„Noch einmal!“ ruft Samira nachdem sie die letzte Flamme mit dem glockenförmigen Hütchen des silberfarbenen Kerzenlöschers erstickt hat. Die Begeisterung ist groß, so eindrucksvoll seine eigene Selbstwirksamkeit zu erfahren. Denn während auch nur ein einziges kleines Flämmchen Licht in die Stube bringt, kann diese mit nur einer Handbewegung völlig verdunkelt werden.

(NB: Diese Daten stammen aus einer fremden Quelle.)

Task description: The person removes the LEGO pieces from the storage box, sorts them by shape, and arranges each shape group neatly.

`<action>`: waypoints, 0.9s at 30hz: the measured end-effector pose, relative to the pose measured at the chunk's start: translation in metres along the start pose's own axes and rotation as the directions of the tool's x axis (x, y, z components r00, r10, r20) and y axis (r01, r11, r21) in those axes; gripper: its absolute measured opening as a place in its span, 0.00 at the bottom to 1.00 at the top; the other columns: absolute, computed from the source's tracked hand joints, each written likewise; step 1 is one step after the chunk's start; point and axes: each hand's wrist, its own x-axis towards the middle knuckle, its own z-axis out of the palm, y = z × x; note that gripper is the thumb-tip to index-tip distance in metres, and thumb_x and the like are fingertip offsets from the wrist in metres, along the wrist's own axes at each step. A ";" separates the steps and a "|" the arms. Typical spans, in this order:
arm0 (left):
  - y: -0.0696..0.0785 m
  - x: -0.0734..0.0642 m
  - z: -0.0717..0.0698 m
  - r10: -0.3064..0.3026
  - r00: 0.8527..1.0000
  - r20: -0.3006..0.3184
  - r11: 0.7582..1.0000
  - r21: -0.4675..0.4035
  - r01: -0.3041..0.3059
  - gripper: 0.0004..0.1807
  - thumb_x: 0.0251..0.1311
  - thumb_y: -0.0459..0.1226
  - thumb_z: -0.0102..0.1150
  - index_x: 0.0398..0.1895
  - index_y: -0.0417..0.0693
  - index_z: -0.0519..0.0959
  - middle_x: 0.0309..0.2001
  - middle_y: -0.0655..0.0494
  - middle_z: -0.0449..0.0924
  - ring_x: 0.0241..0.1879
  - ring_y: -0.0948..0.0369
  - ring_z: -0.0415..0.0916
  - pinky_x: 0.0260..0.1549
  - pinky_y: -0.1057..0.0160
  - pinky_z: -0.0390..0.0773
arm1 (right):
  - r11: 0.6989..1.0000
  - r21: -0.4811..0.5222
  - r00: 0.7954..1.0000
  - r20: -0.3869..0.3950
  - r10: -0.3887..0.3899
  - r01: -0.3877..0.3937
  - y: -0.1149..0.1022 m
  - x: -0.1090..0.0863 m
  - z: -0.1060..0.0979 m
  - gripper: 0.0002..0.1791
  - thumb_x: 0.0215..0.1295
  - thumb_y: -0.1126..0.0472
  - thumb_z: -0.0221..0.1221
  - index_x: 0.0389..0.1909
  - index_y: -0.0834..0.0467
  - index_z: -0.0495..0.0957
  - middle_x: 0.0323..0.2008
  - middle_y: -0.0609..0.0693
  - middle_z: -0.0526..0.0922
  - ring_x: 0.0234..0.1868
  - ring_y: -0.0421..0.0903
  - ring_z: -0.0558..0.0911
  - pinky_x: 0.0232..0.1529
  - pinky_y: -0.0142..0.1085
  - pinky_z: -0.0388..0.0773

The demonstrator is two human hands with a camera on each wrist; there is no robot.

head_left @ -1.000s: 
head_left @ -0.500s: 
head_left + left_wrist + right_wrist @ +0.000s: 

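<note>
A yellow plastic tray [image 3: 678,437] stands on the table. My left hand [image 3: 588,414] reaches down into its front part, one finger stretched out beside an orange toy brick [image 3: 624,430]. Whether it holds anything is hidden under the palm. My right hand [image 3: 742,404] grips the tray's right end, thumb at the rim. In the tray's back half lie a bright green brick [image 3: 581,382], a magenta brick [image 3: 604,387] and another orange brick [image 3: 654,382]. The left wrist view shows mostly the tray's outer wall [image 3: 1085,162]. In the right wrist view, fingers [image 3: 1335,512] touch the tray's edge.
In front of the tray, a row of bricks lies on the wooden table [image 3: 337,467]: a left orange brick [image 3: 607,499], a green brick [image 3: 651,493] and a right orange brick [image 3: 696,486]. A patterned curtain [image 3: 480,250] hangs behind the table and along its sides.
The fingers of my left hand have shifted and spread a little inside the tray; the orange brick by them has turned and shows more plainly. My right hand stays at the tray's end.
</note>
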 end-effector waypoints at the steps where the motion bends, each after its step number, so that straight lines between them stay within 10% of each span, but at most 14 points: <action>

Die Momente, während Schritt für Schritt die Finsternis wächst, fühlen sich magisch an, denn mit jeder abgelöschten Kerze verändert sich auch jeweils das Spiel von Licht und Schatten im Raum, bis dieser plötzlich in totale Dunkelheit gehüllt ist. Sicher und geborgen auf Papas Schoß wird dieser atemberaubende Moment genussvoll ausgekostet.
Als Samira mehrmals die Kerzen des Adventskranzes, kaum dass sie angezündet wurden, wieder ausblasen will, erinnert sich ihr Vater an das Kerzenspiel, das ihm und seinen Schwestern viele Dezembermonate
faszinierendes Experimentieren mit Flamme und Kerze beschieden hatte. „Ich möchte nicht, dass du mit dem Adventskranz spielst. Wir zünden diese Kerzen hier an, damit wir es schön haben. Aber ich werde dir ein Kerzenspiel herrichten. Da darfst du dann die Lichter immer wieder auslöschen“, erklärt Samiras Vater.
Schnell sind die nötigen Utensilien zusammengesucht: Kerzenständer und Windlichter in unterschiedlicher Höhe und ebenso unterschiedlich dicke und lange Kerzen in verschiedenen Farben. Bienenwachs wird bevorzugt. Sogar das alte Kupfertablett ist noch da, auf dem Samiras Vater einst selbst mit dem Kerzenspiel laboriert hatte. Eine kleine Schüssel mit Wasser ist rasch zur Seite gestellt.
Die Kerzen werden vom Vater entzündet. Dafür ist Samira mit ihren 2,5 Jahren noch zu klein. Dabei beginnt er wie damals mit der höchsten Kerze, damit er nicht über eine brennende Flamme greifen muss, denn so lautet eine Regel des Kerzenspiels. Neigt sich das Zündholz dem Ende, wird es nicht ausgeblasen, sondern im Wasser abgelöscht. Dadurch wird garantiert, dass lediglich die Flamme des Streichholzes und nicht eine bereits angezündete Kerze wieder verlischt. Nun darf Samira mit dem Kerzenlöscher die Flammen ersticken - eine nach der anderen beginnend bei derjenigen, die ihr am nächsten ist. Auch diese Regel sorgt dafür, dass nicht über eine heiße Flamme gegriffen wird.
Sobald eine Kerze bzw. spätestens dann, wenn alle Kerzen auf dem Tablett angezündet worden sind, wird das elektrische Licht ausgemacht. Das erhöht den Reiz des Spieles und beschert nach dem Auslöschen der letzten Flamme den faszinierenden Moment der völligen Dunkelheit.
Das Kerzenspiel kann Montessoris "Übungen des täglichen Lebens" zugeordnet werden. Es ist für Kinder ab ca. 2,5 Jahre bis ins Grundschulalter geeignet und wird in Begleitung eines Erwachsenen gehandhabt.
Je nach Alter des Kindes wird es dabei die Kerzen selbst nur auslöschen oder auch entzünden.
Materialien für das Kerzenspiel:
· ein Tablett aus Metall
· verschiedene Kerzenhalter
· unterschiedlich lange und dicke Kerzen
· lange Zündhölzer
· ein Kerzenlöscher
· eine kleine Schüssel mit Wasser
Buchtipp: Das Kerzenspiel ist im Buch „Sinnvolles Spielzeug“ auf Seite 153 beschrieben.
Das Kerzenspiel erlaubt Experimentieren mit Streichholz und Flamme in einem klar abgesteckten Rahmen. Es fasziniert kleine und größere Kinder durch magisches Lichtspiel und Erfahrung von Selbstwirksamkeit.